Further x-rays might be taken to observe the wisdom tooth (Third molar) status & any other infection associated with the pericoronitis

How is pericoronitis treated?

Treating of pericoronitis can be divided into 2 parts which include:

Conservative Treatment (Home Treatment)

While it’s important to see your dentist for a clinical examination, your dentist might also recommend using some home treatments.

Home treatments should be performed in conjunction with professional treatment (Not to replace it), home remedies include:

  • Over the counter (OTC) pain relievers
  • Antibiotics might be prescribed by your dentist in some acute cases
  • Rinsing by warm water & salt
  • Oral water irrigators or some related mouthwashes
  • Good oral hygiene

In case of having a fever, avoid using hot compresses & seek medical attention.

Pericoronitis should go away in about 1 week. However, if the tooth fails to have its own space inside the mouth completely & food debris along with bacteria continue to accumulate under gums flap, pericoronitis will more likely to return.

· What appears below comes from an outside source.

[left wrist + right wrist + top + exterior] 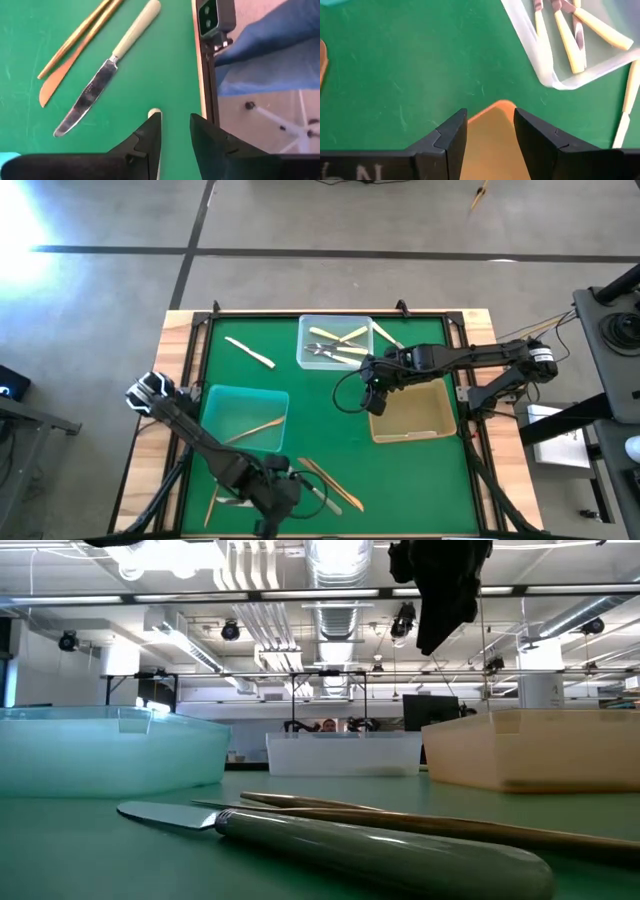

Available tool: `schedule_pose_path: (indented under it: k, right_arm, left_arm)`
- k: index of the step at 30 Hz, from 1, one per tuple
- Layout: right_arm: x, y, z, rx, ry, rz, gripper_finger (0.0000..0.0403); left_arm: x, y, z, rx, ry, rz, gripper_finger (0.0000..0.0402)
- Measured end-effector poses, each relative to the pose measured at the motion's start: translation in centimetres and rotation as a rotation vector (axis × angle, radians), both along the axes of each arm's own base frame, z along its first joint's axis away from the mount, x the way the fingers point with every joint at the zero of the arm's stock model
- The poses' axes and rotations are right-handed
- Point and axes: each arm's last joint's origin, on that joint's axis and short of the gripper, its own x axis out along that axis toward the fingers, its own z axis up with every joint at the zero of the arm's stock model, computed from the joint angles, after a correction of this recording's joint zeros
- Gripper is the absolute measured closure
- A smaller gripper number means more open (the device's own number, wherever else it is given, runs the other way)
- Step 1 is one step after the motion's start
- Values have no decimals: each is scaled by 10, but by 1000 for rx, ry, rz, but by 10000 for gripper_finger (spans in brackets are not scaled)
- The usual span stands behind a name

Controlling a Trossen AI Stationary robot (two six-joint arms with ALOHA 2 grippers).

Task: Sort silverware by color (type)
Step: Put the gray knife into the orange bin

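Note:
My left gripper is open, low over the mat near the table's near edge. The rounded end of a cream utensil peeks out at one fingertip. Beyond it lie a cream-handled knife with a silver blade and two coppery gold utensils. My right gripper is open and empty, raised over the amber tray's corner. The clear tray holds several cream utensils. One gold utensil lies in the teal tray. My left gripper has the cream utensil's end right at the tip of one finger. I cannot tell whether the finger touches it. Only green mat shows between the two fingers.
A loose cream utensil lies on the mat left of the clear tray, and another lies by its right side. The teal tray is at the left and the amber tray at the right. A wooden rim bounds the mat.

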Motion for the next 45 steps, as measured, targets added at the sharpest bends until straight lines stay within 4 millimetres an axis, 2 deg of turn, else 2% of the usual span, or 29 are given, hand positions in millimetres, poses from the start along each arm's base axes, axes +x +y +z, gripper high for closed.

Surgical & Laser Treatment (Professional In-Office Treatment)

In case of pericoronitis recurrence or conservative treatments didn’t help to heal your pericoronitis, your dentist might recommend either having the flap removed or extracting the tooth completely.

  • Removing the flap or inflamed gum covering the tooth: This procedure is done under local anaesthesia by either laser or surgery to remove the excessive gum flap causing pericoronitis. In some cases, the flap grows back & a second surgery is needed.
  • Tooth extraction: In case of pericoronitis recurrence or your tooth will not erupt completely into its’ own space inside the oral cavity, the tooth should be removed to prevent any further complication or recurrence of pericoronitis.

People usually recover from treatment in about 1-2 weeks where full healing might take 1-2 months.

Is there any serious complication of pericoronitis?

The main complication of pericoronitis is pain & swelling around the tooth along with difficulty biting or opening the jaws. In some cases, infection can spread from the affected tooth to other areas of your mouth.

In very rare cases, a person experiencing pericoronitis can develop a life-threatening complication called Ludwig’s angina, in which the infection spreads into their head and neck. An infection that spreads to the bloodstream, otherwise known as sepsis, is also a rare, life-threatening complication.

The most severe cases are treated in a hospital and may require intravenous antibiotics and surgery.